Governor Scott Walker today announced Wisconsin received a $32.5 million federal grant over five years to connect 1,000 youths with special needs to resources that transition them towards economic self-sufficiency and independence.
The U.S. Department of Education's Office of Special Education Programs awarded Wisconsin the Promoting Readiness of Minors in Supplemental Security Income (PROMISE) Grant. The grant seeks to increase the education, career, and income outcomes of children with special needs receiving federal Supplemental Security Income (SSI) and their families.
"The PROMISE Grant will help individuals and families across the state move from dependence to the independence of paid work experience, which will improve lives and brighten our state's future," Governor Walker said. "The grant supports increased financial literacy, improved job readiness, and reduced reliance on public assistance. It also includes career development plans to ensure today's youths with disabilities receive the support they need to be integral members of tomorrow's adult workforce."
The Wisconsin Department of Workforce Development's Division of Vocational Rehabilitation (DVR) will work with the Department of Health Services, Department of Children and Families, and Department of Public Instruction to coordinate services and use best practices to prepare young adults for the workplace.
"Wisconsin's public schools are working hard to make sure every child graduates well prepared for career or college," said State Superintendent Tony Evers. "This federal funding will allow us to coordinate services for children and young adults with special needs, better preparing them for transition and success after high school."
The agencies will evaluate factors impeding participants' abilities to find employment and then design a program that removes such barriers and helps individuals successfully find jobs.
The University of Wisconsin-Stout Vocational Rehabilitation Institute will help recruit participants and help them enroll in DVR services. Services will include career exploration, community work experience, financial literacy training, social and soft skills training, and family training on employment expectations.

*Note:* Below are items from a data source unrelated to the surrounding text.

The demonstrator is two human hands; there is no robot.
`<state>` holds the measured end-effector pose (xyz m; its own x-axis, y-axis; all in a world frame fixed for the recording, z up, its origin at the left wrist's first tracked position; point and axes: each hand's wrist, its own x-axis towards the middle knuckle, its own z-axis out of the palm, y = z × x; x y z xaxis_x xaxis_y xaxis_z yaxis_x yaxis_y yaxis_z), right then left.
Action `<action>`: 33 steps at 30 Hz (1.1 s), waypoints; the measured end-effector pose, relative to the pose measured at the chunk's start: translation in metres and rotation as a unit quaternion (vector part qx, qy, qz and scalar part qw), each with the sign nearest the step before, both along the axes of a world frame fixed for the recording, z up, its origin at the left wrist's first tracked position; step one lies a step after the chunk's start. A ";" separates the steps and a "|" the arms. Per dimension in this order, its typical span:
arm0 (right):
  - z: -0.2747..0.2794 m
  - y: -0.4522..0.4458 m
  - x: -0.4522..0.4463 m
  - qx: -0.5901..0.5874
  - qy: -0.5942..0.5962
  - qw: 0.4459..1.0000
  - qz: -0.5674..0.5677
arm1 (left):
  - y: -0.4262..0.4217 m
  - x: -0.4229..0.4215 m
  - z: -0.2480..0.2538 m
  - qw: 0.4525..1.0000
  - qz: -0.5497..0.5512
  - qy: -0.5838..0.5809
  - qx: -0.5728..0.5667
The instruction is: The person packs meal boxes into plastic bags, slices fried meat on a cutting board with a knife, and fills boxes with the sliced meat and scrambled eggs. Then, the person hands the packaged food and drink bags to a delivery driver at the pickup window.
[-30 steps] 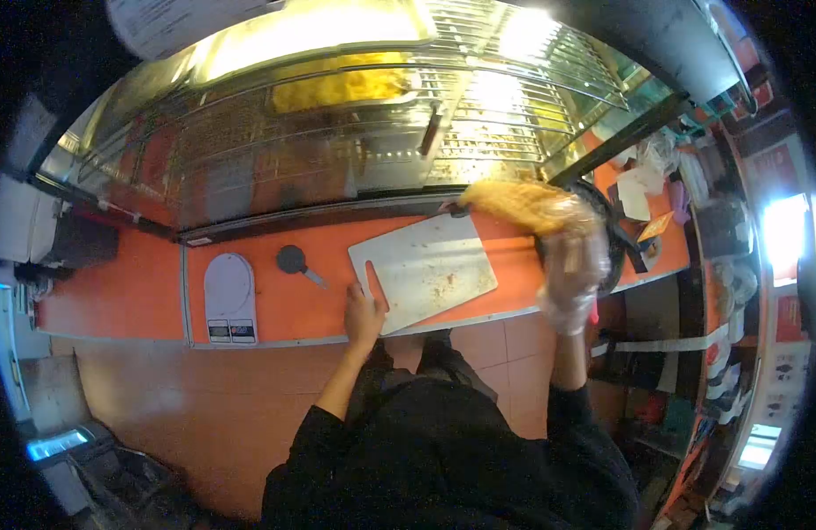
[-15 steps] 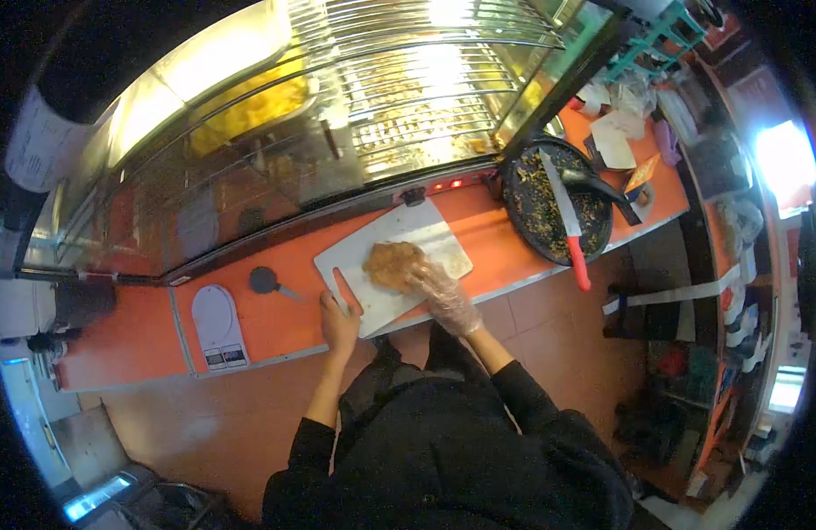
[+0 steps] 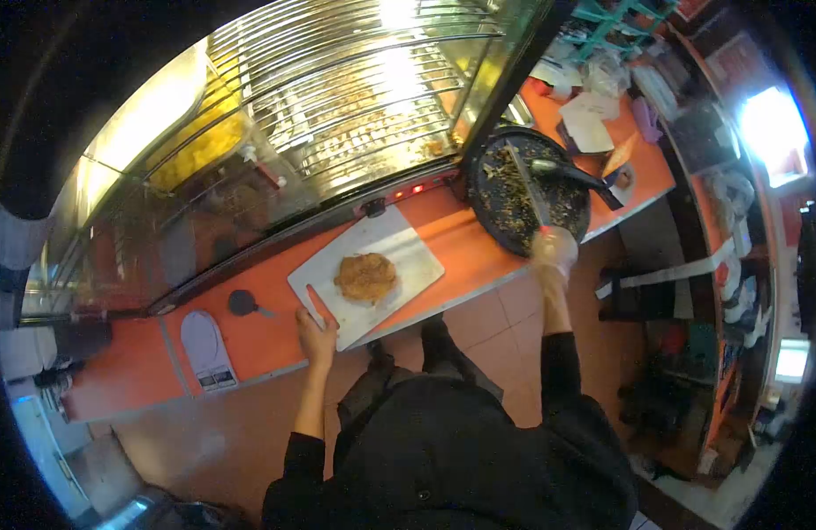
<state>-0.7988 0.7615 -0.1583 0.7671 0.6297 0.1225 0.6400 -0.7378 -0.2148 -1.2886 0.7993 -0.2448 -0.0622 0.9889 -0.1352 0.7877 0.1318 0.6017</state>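
My left hand (image 3: 317,338) is at the slotted handle end of a white cutting board (image 3: 397,231), with its fingers closed round the edge. Flat on the board lies a browned, breaded cutlet (image 3: 366,277). My right hand (image 3: 554,250), in a clear plastic glove, is wrapped round the red handle of a knife; the hand hides most of that handle. The knife's blade (image 3: 529,187) points away from me, over a black pan (image 3: 489,228) that holds brown and dark green crumbs.
Behind the counter (image 3: 275,340) stands a lit glass display case (image 3: 337,199) with wire racks. A kitchen scale (image 3: 206,346) and a small black round-headed utensil (image 3: 242,303) are on the left. A black-handled utensil (image 3: 571,174) rests across the pan.
My right hand has left the cutlet, moved right to the pan and closed on the knife's handle. My left hand stays at the board. The whole view has shifted slightly.
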 end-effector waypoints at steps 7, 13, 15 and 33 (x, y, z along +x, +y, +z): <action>0.089 -0.086 -0.083 -0.147 0.055 0.984 0.083 | -0.003 0.002 0.003 0.995 -0.017 -0.017 0.096; 0.112 0.002 -0.207 -0.183 0.190 0.916 0.304 | 0.002 -0.002 -0.008 0.987 -0.031 -0.035 0.155; 0.099 0.007 -0.236 -0.198 0.150 0.919 0.307 | 0.003 -0.007 -0.010 0.987 -0.040 -0.063 0.139; 0.069 -0.093 -0.203 -0.209 0.218 0.929 0.213 | 0.002 -0.013 0.004 0.991 -0.047 -0.123 0.022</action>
<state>-1.0020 0.6689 -0.0897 0.3556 0.8104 -0.4657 0.8129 -0.5140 -0.2737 -1.3016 0.8018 -0.2405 0.0602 0.9941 -0.0907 0.6246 0.0333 0.7802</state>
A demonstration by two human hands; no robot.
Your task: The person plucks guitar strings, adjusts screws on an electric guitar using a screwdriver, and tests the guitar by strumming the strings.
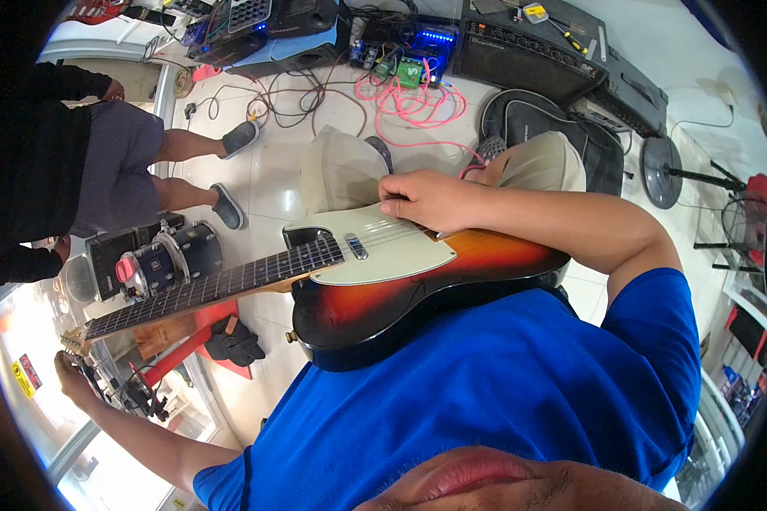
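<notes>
A sunburst electric guitar (366, 308) with a cream pickguard lies across my lap, its neck stretching to the left. My left hand (70, 379) is at the headstock, its fingers curled at a tuning peg; glare washes out the fingertips. Over the strings near the bridge rests my right hand (430, 199), fingers bent in and thumb towards the strings. Whether a pick sits between those fingers is hidden.
A person in dark clothes (115, 162) stands at the left beside a small drum (166, 262). Ahead are a guitar amplifier (524, 55), a black gig bag (545, 123), pink cable (413, 106) and dark cables on the tiled floor. A round-based stand (661, 170) is at the right.
</notes>
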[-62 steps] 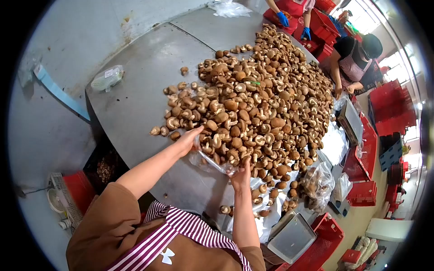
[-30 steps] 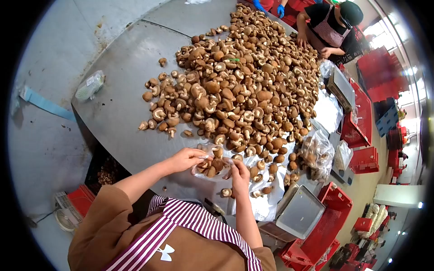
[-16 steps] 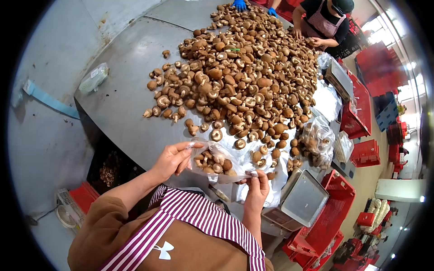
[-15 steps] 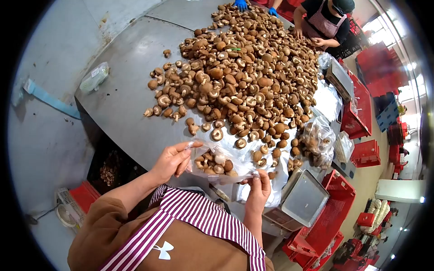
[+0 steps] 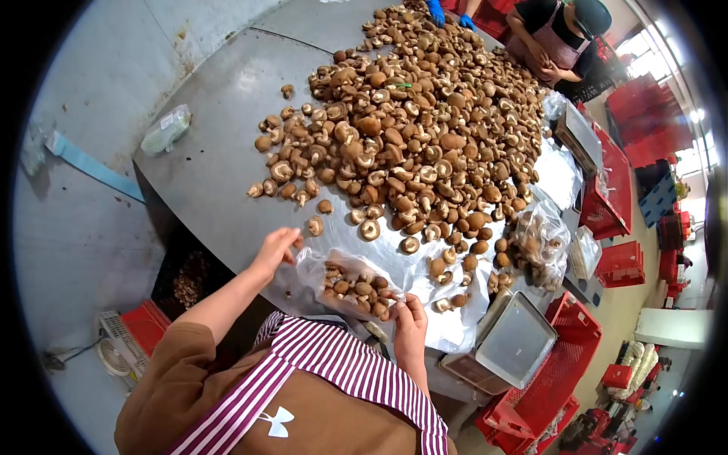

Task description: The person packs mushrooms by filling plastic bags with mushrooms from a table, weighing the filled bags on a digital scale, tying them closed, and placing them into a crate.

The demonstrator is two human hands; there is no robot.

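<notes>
A clear plastic bag [image 5: 309, 267] holding several brown shiitake mushrooms [image 5: 356, 288] rests at the near edge of the metal table [image 5: 220, 144]. My right hand [image 5: 409, 322] pinches the bag's right rim between thumb and fingers. Off the bag's left side, my left hand [image 5: 277, 254] has its fingers apart and holds nothing. Its fingertips are close to a loose mushroom [image 5: 315, 225] lying on the table. Beyond both hands spreads a large heap of mushrooms [image 5: 425, 144].
At the right stand a metal tray [image 5: 517, 339], a filled plastic bag [image 5: 541, 239] and red crates [image 5: 565, 341]. A wrapped pack [image 5: 165, 130] lies by the left wall. Across the heap are a co-worker [image 5: 557, 45] and another person's blue gloves [image 5: 437, 12].
My left hand has let go of the bag's left rim and moved up and left, towards the loose mushrooms. My right hand, still on the bag, has shifted left and slightly down.
</notes>
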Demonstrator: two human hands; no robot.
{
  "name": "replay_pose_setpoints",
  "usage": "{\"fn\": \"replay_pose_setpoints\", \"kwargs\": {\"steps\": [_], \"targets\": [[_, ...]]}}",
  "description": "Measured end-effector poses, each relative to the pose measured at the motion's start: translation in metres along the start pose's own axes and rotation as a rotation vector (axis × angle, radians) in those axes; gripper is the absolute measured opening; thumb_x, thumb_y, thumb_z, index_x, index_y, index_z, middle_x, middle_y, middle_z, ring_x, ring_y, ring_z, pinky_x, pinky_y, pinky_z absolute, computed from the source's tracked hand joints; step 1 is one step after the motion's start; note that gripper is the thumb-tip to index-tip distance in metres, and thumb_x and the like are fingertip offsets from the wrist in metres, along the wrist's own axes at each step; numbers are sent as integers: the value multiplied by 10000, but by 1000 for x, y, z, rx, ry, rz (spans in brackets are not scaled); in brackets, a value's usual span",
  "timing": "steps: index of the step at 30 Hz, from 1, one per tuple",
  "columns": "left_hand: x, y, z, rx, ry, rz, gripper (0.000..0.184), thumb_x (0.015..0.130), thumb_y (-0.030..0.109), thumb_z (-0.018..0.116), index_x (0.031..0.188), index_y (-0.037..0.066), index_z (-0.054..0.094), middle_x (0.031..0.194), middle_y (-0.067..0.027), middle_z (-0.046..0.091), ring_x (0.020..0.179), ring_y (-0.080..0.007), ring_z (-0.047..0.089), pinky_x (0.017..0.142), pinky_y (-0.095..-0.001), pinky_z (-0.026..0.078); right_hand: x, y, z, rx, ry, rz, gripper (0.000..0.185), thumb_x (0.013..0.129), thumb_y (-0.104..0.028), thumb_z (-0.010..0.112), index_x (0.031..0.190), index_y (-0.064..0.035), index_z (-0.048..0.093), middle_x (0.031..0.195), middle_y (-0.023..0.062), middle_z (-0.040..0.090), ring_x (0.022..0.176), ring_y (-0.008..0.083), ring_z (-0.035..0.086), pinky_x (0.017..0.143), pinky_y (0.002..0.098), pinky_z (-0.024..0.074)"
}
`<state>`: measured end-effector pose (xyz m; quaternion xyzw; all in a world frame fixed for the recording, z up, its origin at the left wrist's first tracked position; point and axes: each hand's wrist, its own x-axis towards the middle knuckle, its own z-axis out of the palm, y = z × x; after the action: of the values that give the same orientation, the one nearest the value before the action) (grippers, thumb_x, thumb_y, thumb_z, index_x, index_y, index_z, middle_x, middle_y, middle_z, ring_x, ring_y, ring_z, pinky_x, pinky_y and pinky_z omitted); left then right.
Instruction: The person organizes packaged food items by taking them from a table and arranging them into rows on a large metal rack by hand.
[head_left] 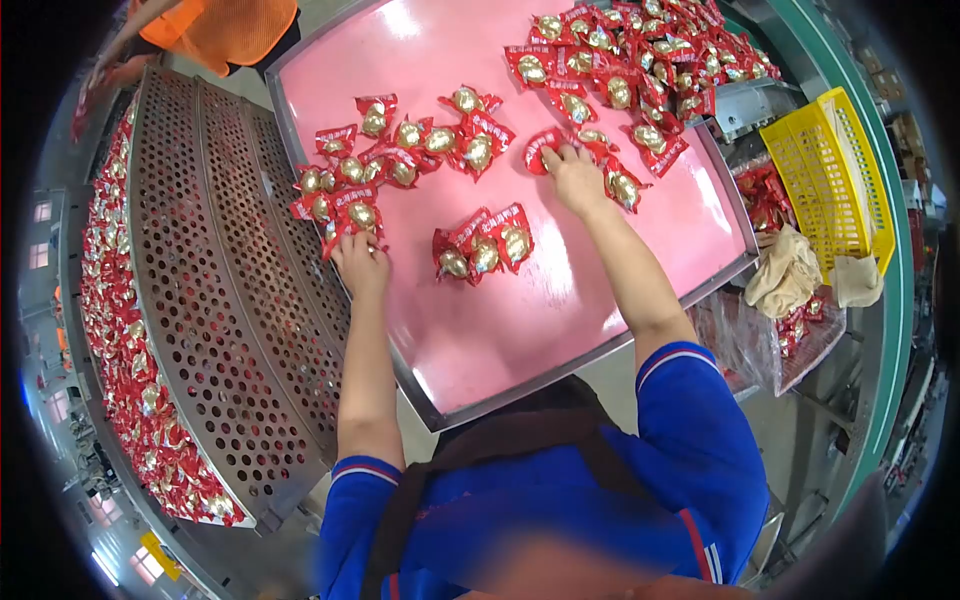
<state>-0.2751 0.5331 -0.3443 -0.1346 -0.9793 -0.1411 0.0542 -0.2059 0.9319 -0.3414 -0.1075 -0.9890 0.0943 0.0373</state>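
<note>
Red packets with gold centres lie on a pink tray (pixel 490 345) with a metal rim. My left hand (pixel 362 265) is at the tray's left edge, its fingers closed on the lower end of a red packet (pixel 360 214). My right hand (pixel 575 180) reaches to the upper middle, fingertips pressed on another red packet (pixel 541 152). Close to my right hand lies a packet (pixel 623 188). Between my hands, nearer to me, sits a small group of packets (pixel 485 250). A larger cluster (pixel 405 140) spreads above my left hand.
A big heap of packets (pixel 650 60) covers the tray's top right. Perforated metal panels (pixel 215 270) and a packet-filled trough (pixel 125 340) stand left. At right are a yellow basket (pixel 825 180), a cloth (pixel 785 272) and a green-edged frame (pixel 905 250). Another person's arm (pixel 125 50) shows top left.
</note>
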Motion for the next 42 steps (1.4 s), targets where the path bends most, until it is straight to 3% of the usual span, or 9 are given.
{"fn": "replay_pose_setpoints", "kwargs": {"steps": [6,11,13,16,20,24,29,35,42], "targets": [[-71,46,-1,-411,-93,144,348,718,-31,619,1049,76,613,1171,-166,531,1087,-358,544,906,-420,490,-76,-40,-15,255,-336,-14,561,910,-365,617,1403,-123,502,1291,211,550,1202,355,551,977,440,494],[-65,60,-8,-415,-179,271,491,713,-17,612,1194,76,583,1402,-197,456,1227,-395,510,977,-451,471,-70,6,-47,232,-5,95,462,923,-362,624,1307,-108,586,1241,187,595,1096,347,598,953,443,484],[-59,68,-14,-463,-278,227,564,712,3,617,1267,83,552,1460,-202,410,1252,-392,502,986,-451,468,-65,47,-40,-161,314,162,390,926,-346,634,1210,-79,642,1083,169,668,980,341,637,893,451,502],[-64,81,-20,-365,-216,352,738,736,156,696,1432,140,449,1559,-195,262,1355,-428,384,1051,-506,395,-64,74,-27,228,-13,534,377,931,-329,640,1179,-46,661,1062,167,692,951,331,660,894,433,510],[-62,113,-22,-14,-375,353,817,810,410,682,1521,198,340,1614,-173,145,1427,-470,231,1066,-645,282,-83,27,22,759,87,245,365,947,-357,596,1218,-120,660,1159,215,656,1069,348,632,966,413,478],[-57,110,6,122,-420,328,847,827,560,617,1541,242,291,1628,-151,115,1437,-464,215,1015,-723,259,-75,-5,-6,251,59,110,369,896,-390,637,1183,-161,676,1192,139,595,1140,338,535,952,483,429],[-51,126,-15,220,-517,282,765,867,560,599,1514,242,341,1607,-97,202,1387,-427,305,956,-755,308,-87,-32,-6,3,63,-447,679,785,-562,700,1352,-217,555,1327,111,514,1230,362,456,966,581,369],[-46,124,-5,199,-456,310,644,833,536,663,1405,305,479,1420,-34,451,1253,-330,462,901,-699,398,-81,-45,-8,-151,-110,-504,779,729,-681,669,1359,-239,545,1284,63,543,1152,317,496,900,584,420],[-106,95,-18,59,-588,354,610,841,522,666,1385,300,504,1358,-45,507,1271,-334,467,954,-639,422,-154,-46,-3,66,-65,-549,707,725,-684,675,1284,-254,615,1139,42,622,1027,276,577,841,543,460]]}}
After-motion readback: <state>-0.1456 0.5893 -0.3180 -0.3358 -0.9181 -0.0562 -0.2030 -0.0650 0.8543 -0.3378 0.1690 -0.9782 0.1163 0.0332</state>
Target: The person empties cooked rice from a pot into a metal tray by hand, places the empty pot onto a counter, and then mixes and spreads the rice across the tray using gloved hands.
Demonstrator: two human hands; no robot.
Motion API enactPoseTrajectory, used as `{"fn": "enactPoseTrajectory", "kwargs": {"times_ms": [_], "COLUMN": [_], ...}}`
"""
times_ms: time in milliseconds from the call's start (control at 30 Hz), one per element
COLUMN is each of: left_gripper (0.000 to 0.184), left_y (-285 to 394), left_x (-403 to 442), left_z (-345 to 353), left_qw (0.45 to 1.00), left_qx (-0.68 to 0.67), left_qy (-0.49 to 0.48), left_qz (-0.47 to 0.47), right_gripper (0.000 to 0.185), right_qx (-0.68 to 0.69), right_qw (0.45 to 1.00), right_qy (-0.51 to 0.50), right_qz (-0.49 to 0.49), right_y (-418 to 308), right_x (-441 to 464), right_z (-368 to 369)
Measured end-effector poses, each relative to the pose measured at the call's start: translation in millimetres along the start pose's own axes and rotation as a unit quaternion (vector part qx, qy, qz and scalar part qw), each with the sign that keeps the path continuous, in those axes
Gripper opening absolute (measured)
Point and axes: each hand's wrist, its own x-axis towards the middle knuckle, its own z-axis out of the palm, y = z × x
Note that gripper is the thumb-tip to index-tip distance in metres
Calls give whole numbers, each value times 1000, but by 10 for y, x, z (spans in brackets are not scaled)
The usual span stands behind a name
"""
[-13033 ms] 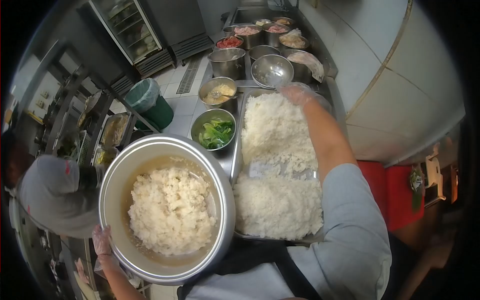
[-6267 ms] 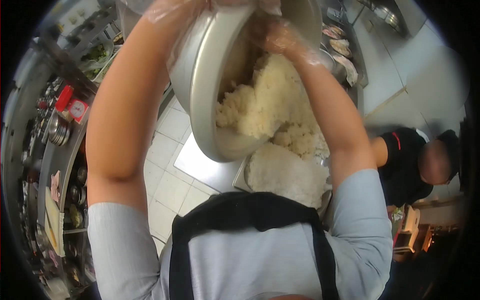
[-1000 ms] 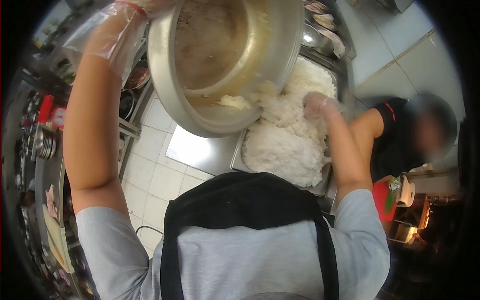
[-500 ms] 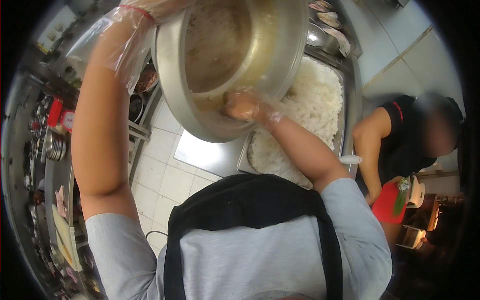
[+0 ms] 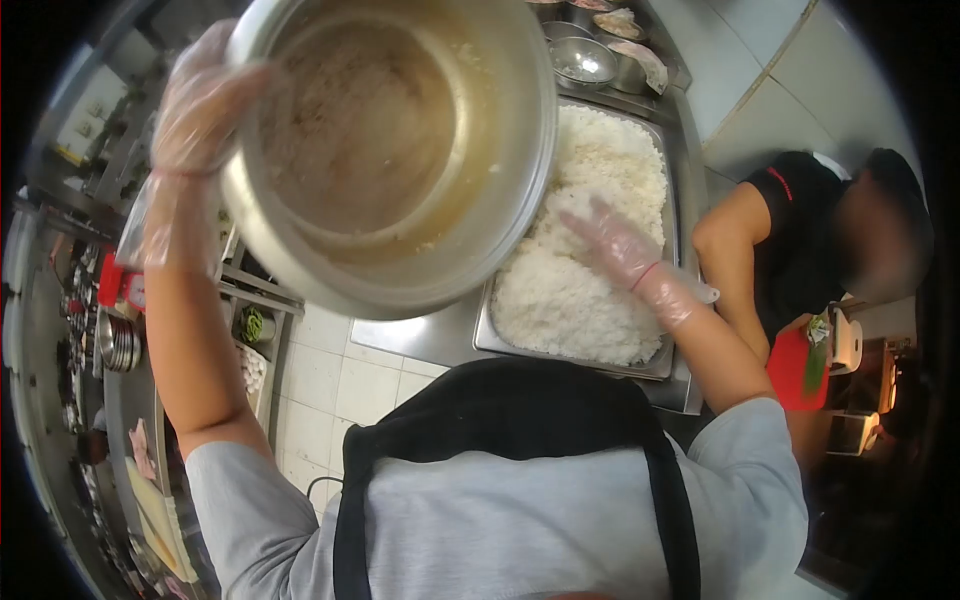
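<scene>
My left hand (image 5: 205, 110), in a clear plastic glove, is closed on the left rim of a large metal pot (image 5: 505, 110). The pot is held tilted, so its wet, brownish inside shows, with a few grains stuck to the wall. Below and right of the pot, white cooked rice (image 5: 565, 310) fills a rectangular steel pan (image 5: 572, 364). My right hand (image 5: 612, 240), also gloved, is over the rice with its fingers spread. Whether it touches the rice I cannot tell. A white handle end (image 5: 708, 294) shows beside my right wrist.
A co-worker (image 5: 800, 235) in black stands at right by a red cutting board (image 5: 798, 380). Metal bowls (image 5: 583, 62) sit beyond the pan. On the left are stacked steel bowls (image 5: 120, 342), a red scale (image 5: 122, 283) and shelving. Tiled floor (image 5: 330, 395) shows between the counters.
My right hand has come out of the pot and moved right, over the rice, its fingers now spread. The pot has shifted left, with my left hand still on its rim.
</scene>
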Motion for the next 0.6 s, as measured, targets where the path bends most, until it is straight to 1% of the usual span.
{"fn": "enactPoseTrajectory", "kwargs": {"times_ms": [33, 67, 100, 133, 167, 233, 267, 300, 333, 367, 400, 433, 500, 533, 600], "left_gripper": [45, 47, 48, 48, 49, 51, 51, 51, 50, 50, 50, 48, 48, 48, 48], "left_y": [-26, -42, -17, 32, 95, 253, 328, 325, 320, 314, 307, 294, 180, 158, 115], "left_x": [-56, -121, -198, -268, -330, -441, -494, -564, -624, -678, -744, -805, -959, -1023, -1150], "left_z": [-101, -202, -317, -435, -544, -735, -820, -946, -1072, -1194, -1288, -1350, -1570, -1633, -1759], "left_qw": [1000, 999, 996, 988, 989, 987, 983, 985, 984, 982, 980, 982, 981, 979, 973], "left_qx": [3, 7, -64, -135, -111, -46, -6, -36, -35, -34, -34, -38, 57, 70, 96], "left_qy": [-5, -9, -5, -2, 10, 49, 76, 59, 51, 41, 30, 42, 70, 67, 59], "left_qz": [-26, -53, -60, -70, -100, -148, -165, -159, -169, -180, -192, -180, -169, -180, -202], "right_gripper": [48, 43, 39, 36, 34, 30, 30, 30, 29, 29, 29, 29, 27, 26, 23], "right_qx": [-57, -2, 53, 76, 99, 76, 113, 149, 185, 294, 395, 482, 417, 380, 498], "right_qw": [997, 999, 998, 996, 993, 991, 987, 982, 974, 930, 859, 762, 842, 874, 850], "right_qy": [56, 28, 0, -28, -56, -110, -113, -116, -119, -143, -166, -183, -207, -218, -127], "right_qz": [-8, 16, 38, 35, 34, -18, 4, 25, 46, 165, 281, 392, 274, 212, 116], "right_y": [-23, -38, -46, -58, -71, -85, -90, -121, -153, -249, -360, -422, -342, -261, 285], "right_x": [36, 119, 239, 391, 542, 908, 1081, 1245, 1369, 1416, 1397, 1338, 1174, 1092, 1021], "right_z": [206, 280, 316, 335, 354, 368, 433, 493, 567, 498, 355, 206, -236, -329, -189]}}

Governor Walker has made workforce development a top priority of his administration, investing more than $100 million in new resources in the 2013--15 budget to expand options for businesses seeking workers and to ensure individuals can access resources to find a good-paying job. Last week, he announced additional workforce development legislation that will form the core of his workforce agenda in the fall legislative session. The proposed legislation includes:
An additional $1 million investment in youth apprenticeship over the biennium, bringing the total available to more than $4.6 million to train high school students for an entry-level job in an emerging employment sector;
An apprenticeship tuition reimbursement available to employers or workers for 25% of the tuition for apprentice-related instruction up to $1,000;
$4 million in additional state funds for vocational rehabilitation, which will be matched with up to $14 million in federal funds, enabling DWD to serve 3,000 additional disabled individuals over the next two years; and
An update to the Wisconsin Workers Win program, which helped 166 workers to transition off Unemployment Insurance benefits during a pilot conducted in 2012.